Trochę zdjęć tego co zrobiłem wszystko jest złożone na sucho.
Od jutra urlop !!!!
Witam
Lobo masz rację, wirnik jest skromniutki ale tak zostanie bo i w oryginale jest dość zabudowany i specjalnie dużo tam nie widać. Beato i Wojtku tak to oświetlenie przekłamuje kolor. Poniżej zamieszczam zdjęcia zrobione przy dziennym świetle tu kolory są bardziej zbliżone do oryginału. W modelu zostało do zrobienia już tylko podwozie oraz podwieszenie uzbrojenia. Chociaż z tym się trochę waham bo nie do końca jestem zadowolony z moich wyrzutni.
[quot]beata:
Zakładaj te wyrzutnie,dobre są bez dwóch zdań.A i fotki dużo lepsze zrobiłeś.
[/quot]
No dobrze dobrze wyrzutnie będą. Ze zdjęciami to staram się raz wychodzi lepiej raz gorzej. Jednak światło słoneczne jest to światło słoneczne nie ma gadania.

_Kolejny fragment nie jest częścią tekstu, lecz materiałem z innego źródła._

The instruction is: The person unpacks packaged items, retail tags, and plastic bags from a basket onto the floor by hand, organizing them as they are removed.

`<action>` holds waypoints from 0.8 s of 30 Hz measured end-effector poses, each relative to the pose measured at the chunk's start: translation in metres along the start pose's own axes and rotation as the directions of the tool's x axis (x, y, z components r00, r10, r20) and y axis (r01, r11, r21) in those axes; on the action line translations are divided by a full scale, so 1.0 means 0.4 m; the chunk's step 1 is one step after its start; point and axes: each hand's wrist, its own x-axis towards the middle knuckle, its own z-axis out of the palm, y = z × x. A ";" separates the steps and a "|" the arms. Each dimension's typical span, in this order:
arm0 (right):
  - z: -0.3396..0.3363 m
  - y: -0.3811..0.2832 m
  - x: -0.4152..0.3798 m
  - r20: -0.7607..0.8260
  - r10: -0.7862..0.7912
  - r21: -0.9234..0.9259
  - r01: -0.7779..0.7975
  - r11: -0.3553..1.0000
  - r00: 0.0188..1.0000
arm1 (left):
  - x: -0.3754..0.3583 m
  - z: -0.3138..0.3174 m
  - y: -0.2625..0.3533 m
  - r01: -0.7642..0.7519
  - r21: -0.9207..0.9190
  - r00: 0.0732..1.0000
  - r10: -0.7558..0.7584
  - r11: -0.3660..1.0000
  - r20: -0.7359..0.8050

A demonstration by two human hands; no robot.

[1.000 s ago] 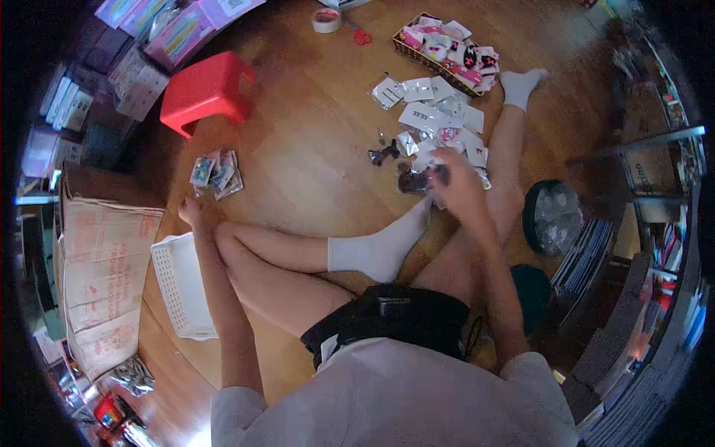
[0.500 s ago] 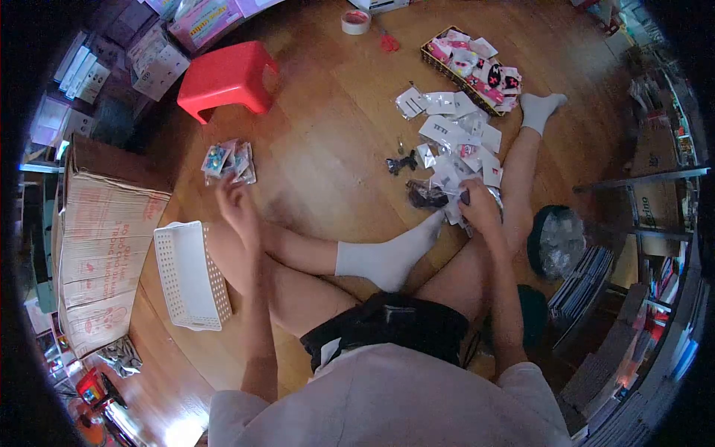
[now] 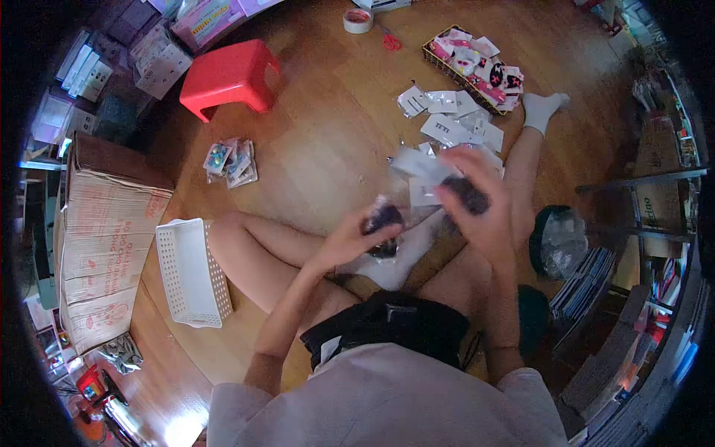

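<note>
My left hand (image 3: 344, 240) is closed round a dark bundle in clear plastic (image 3: 383, 217), held above my white-socked foot (image 3: 406, 257). Another dark bundle (image 3: 471, 197) is gripped in my right hand (image 3: 488, 186), a little higher and to the right. A blurred white card or packet (image 3: 414, 162) sticks out leftward from that hand. Motion blur hides what kind of thing the bundles are. Just beyond my hands, several white-carded clear packets (image 3: 447, 131) lie spread on the floor.
A patterned basket (image 3: 447, 65) of pink, white and black packaged items stands beyond the packets. Small packets (image 3: 231, 160) lie at left, near a red stool (image 3: 231, 78). A white perforated basket (image 3: 192, 276) and flattened cardboard (image 3: 112, 253) are beside my knee. Tape (image 3: 358, 21) lies far ahead.
My left hand has come from beside the small packets at left to the middle and now grips a dark bundle. My right hand has lifted off the packet pile with its dark bundle.
</note>
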 end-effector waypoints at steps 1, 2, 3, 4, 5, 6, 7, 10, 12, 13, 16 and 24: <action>-0.001 -0.006 -0.003 -0.186 0.116 0.025 -0.113 0.993 0.976 | -0.022 0.005 0.007 0.064 -0.235 0.996 -0.078 0.970 -0.049; 0.001 -0.013 -0.002 -0.357 0.230 0.072 -0.219 0.973 0.905 | -0.044 0.012 0.016 0.109 -0.459 0.983 -0.165 0.882 -0.082; 0.009 -0.026 0.004 -0.409 0.296 0.139 -0.262 0.955 0.863 | -0.062 0.024 0.026 0.077 -0.548 0.978 -0.170 0.833 -0.122; 0.020 -0.042 0.015 -0.455 0.362 0.208 -0.298 0.932 0.814 | -0.076 0.037 0.038 0.038 -0.628 0.971 -0.177 0.777 -0.161; 0.040 -0.031 0.011 -0.467 0.386 0.205 -0.328 0.922 0.795 | -0.086 0.043 0.046 -0.007 -0.699 0.962 -0.186 0.715 -0.199; 0.060 -0.019 0.007 -0.479 0.411 0.203 -0.357 0.912 0.776 | -0.094 0.042 0.048 0.017 -0.697 0.968 -0.185 0.717 -0.167; 0.093 -0.014 -0.003 -0.393 0.246 0.172 -0.192 0.966 0.886 | -0.095 0.046 0.046 -0.033 -0.643 0.962 -0.151 0.765 -0.229; 0.240 -0.025 -0.090 -0.033 -0.150 0.012 0.151 0.988 0.988 | -0.081 0.068 0.019 -0.116 -0.582 0.938 -0.103 0.805 -0.330; 0.300 -0.097 -0.174 0.245 -0.077 -0.140 0.114 0.984 0.966 | -0.096 0.068 -0.085 -0.313 -0.503 0.888 0.059 0.806 -0.457; 0.303 -0.102 -0.206 0.273 -0.116 -0.080 0.143 0.987 0.955 | -0.094 0.076 -0.071 -0.335 -0.543 0.878 0.046 0.770 -0.476; 0.308 -0.077 -0.229 0.310 -0.195 0.018 0.199 0.980 0.931 | -0.095 0.111 -0.009 -0.369 -0.598 0.858 0.012 0.711 -0.514; 0.312 -0.056 -0.053 0.244 -0.187 0.141 0.156 0.978 0.952 | -0.134 0.137 -0.038 -0.235 -0.724 0.815 -0.274 0.648 -0.510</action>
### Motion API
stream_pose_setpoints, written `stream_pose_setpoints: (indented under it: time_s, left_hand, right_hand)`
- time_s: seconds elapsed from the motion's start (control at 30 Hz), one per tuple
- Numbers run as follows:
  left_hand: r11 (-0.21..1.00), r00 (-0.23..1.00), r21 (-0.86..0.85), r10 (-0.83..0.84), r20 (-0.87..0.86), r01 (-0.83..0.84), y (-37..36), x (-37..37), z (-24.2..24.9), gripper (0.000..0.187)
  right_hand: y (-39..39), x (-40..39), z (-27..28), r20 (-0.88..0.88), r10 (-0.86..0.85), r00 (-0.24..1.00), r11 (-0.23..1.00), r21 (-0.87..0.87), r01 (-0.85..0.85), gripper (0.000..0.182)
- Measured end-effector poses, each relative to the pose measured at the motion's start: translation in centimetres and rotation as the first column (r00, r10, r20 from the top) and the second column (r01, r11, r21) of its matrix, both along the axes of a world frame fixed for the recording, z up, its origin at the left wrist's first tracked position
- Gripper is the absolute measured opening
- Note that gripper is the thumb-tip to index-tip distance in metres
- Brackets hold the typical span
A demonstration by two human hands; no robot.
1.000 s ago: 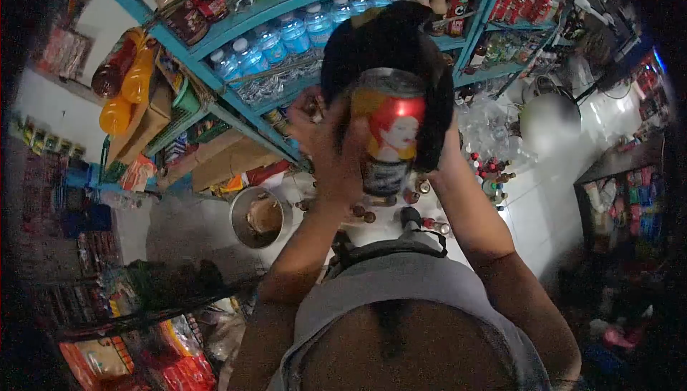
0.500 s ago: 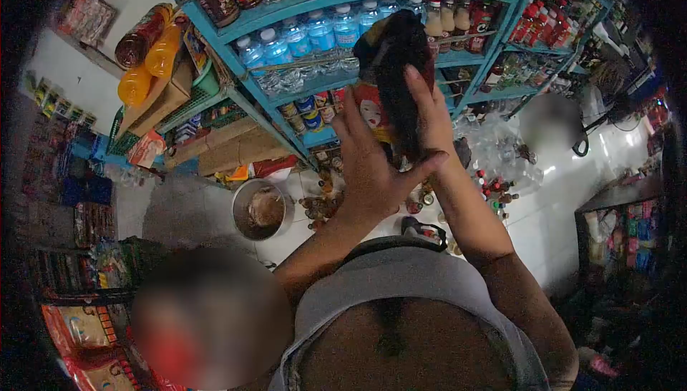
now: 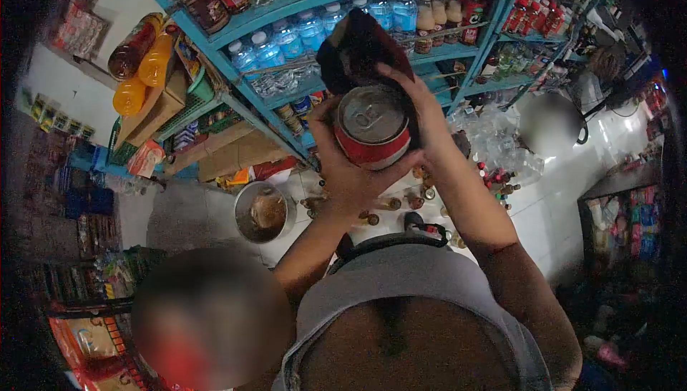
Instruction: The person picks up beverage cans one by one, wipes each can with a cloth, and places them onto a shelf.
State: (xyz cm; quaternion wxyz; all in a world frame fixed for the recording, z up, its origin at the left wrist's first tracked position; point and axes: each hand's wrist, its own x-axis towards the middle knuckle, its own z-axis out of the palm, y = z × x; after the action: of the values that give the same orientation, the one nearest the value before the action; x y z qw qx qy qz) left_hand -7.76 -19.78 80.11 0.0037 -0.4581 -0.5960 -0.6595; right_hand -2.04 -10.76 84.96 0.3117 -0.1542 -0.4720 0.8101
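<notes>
I hold a red drink can point(image 3: 371, 129) in front of me, its silver top tilted toward the camera. My left hand point(image 3: 342, 176) cups the can from the left and below. My right hand point(image 3: 422, 108) presses a dark cloth point(image 3: 354, 51) against the can's upper right side. The cloth bunches up behind the can and hides part of the shelf. Both forearms rise from my grey shirt at the bottom of the view.
Blue shelves point(image 3: 300, 1) carry water bottles point(image 3: 286, 36) and soda bottles. Cans, cardboard boxes and orange bottles point(image 3: 139, 65) sit at left. A metal pot point(image 3: 262, 212) and small bottles stand on the white floor. Another person point(image 3: 207, 319) is at lower left.
The can has tipped so its top faces the camera and has dropped lower. The cloth moved from the can's front to its upper back, and my left hand slid under the can.
</notes>
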Motion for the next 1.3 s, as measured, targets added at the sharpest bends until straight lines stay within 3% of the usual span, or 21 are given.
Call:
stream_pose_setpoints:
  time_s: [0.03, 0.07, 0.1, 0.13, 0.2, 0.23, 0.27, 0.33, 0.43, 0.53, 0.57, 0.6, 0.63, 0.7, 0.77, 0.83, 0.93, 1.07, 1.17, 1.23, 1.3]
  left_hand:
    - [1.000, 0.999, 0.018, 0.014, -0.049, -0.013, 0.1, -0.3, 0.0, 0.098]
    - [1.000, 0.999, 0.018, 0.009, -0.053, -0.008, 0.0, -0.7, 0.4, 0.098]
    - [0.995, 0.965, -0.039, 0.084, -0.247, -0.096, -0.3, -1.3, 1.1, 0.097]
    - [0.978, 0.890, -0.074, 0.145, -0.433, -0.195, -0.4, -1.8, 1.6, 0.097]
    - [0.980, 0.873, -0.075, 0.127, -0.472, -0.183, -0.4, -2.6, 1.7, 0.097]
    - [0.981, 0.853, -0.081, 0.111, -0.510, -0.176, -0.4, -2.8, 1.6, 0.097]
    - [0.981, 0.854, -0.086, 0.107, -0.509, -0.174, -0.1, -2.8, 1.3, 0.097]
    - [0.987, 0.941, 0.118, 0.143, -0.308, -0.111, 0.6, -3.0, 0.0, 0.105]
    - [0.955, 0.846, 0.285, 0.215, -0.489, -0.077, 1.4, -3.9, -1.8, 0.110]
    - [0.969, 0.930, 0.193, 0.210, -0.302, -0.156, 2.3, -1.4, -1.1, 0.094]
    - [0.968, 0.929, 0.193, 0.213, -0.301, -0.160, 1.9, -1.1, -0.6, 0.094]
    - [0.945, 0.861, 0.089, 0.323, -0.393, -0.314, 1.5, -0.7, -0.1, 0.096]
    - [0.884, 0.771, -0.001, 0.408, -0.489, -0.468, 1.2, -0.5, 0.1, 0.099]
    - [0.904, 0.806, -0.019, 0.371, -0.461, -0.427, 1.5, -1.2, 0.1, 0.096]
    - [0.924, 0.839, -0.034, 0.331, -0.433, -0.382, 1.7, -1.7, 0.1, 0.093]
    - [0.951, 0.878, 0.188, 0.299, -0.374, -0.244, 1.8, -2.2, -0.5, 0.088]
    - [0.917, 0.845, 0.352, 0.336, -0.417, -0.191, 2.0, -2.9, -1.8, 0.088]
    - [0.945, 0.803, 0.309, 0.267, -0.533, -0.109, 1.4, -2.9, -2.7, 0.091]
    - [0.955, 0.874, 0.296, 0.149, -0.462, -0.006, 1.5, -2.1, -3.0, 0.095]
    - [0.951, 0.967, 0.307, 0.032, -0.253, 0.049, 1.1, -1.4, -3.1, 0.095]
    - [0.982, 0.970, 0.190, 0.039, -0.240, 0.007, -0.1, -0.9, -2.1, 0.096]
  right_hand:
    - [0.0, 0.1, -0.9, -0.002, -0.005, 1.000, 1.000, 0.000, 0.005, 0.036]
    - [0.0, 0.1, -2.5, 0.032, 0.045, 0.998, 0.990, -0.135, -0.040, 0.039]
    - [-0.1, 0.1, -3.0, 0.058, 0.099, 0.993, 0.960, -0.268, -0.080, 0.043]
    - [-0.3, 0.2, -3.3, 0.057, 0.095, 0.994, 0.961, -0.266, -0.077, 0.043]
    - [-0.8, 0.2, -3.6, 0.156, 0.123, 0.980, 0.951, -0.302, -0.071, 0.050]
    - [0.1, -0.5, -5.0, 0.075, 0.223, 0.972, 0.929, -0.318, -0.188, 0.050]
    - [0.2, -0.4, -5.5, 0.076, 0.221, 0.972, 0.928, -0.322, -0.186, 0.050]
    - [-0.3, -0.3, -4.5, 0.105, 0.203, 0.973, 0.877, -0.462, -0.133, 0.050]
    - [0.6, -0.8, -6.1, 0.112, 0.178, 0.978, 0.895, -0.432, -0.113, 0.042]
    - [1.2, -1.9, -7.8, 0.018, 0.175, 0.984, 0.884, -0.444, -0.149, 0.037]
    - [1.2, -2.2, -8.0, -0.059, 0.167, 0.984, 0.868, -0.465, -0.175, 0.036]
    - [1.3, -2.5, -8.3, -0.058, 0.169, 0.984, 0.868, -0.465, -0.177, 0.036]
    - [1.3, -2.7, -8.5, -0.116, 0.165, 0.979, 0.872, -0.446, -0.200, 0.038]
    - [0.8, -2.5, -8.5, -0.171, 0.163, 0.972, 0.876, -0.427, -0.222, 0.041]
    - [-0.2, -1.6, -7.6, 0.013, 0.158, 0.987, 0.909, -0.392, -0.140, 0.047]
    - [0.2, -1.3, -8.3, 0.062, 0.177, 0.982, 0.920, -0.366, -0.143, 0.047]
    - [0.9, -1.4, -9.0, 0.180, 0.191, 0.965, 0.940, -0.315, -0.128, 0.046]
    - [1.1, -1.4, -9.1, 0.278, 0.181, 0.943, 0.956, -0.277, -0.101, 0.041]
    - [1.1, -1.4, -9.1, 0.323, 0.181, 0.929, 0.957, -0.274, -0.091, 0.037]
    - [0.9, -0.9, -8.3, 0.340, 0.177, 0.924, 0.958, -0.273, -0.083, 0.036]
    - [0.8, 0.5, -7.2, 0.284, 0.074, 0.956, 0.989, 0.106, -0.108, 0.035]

Dziś tylko jedno zdjęcie bo i pokazywać nie maco. Kółka są gotowe. Trochę czasu mi zeszło ale to dlatego, że otrzymałem przeciek o tym, iż na imieniny od żony mej otrzymam mini-szlifierkę. Postanowiłem poczekać z kółkami aby ją wypróbować i nie kombinować z wiertarką. W między czasie rozpocząłem kolejny modelik który już jest w pracowni.
Witam
No jakoś udało się dobrnąć do końca. Dziękuję Wszystkim za pomocne rady i dobre słowa. Mam nadzieję, że relacja nie była zbyt nudna ;-)
Model lakierowany lakierem bezbarwnym matowym (Tak zapewnia producent).
DZiękuję, dziękuje.
To, że wiatraczek ma uzbrojenie to tylko Wasza zasługa. Sam nigdy bym się nie zdecydował na dorabianie.
Parę słów podsumowania. Model może niezbyt bogaty w opracowaniu ale mimo, że chyba kreślony ręcznie wmiarę spasowany. Z dopadowanieniem były jedynie problemy przy poszyciu nosa oraz małe wręgi (każda inna) ale to załatwił papier ścierny. Chyba największym minusem to brak uzbrojenia. Generalnie jestem zadowolony z efektu końcowego
Wiatraczek poraz drugi można oglądać i oceniać w galerii. Poprzednią nieroztropnie usunąłem.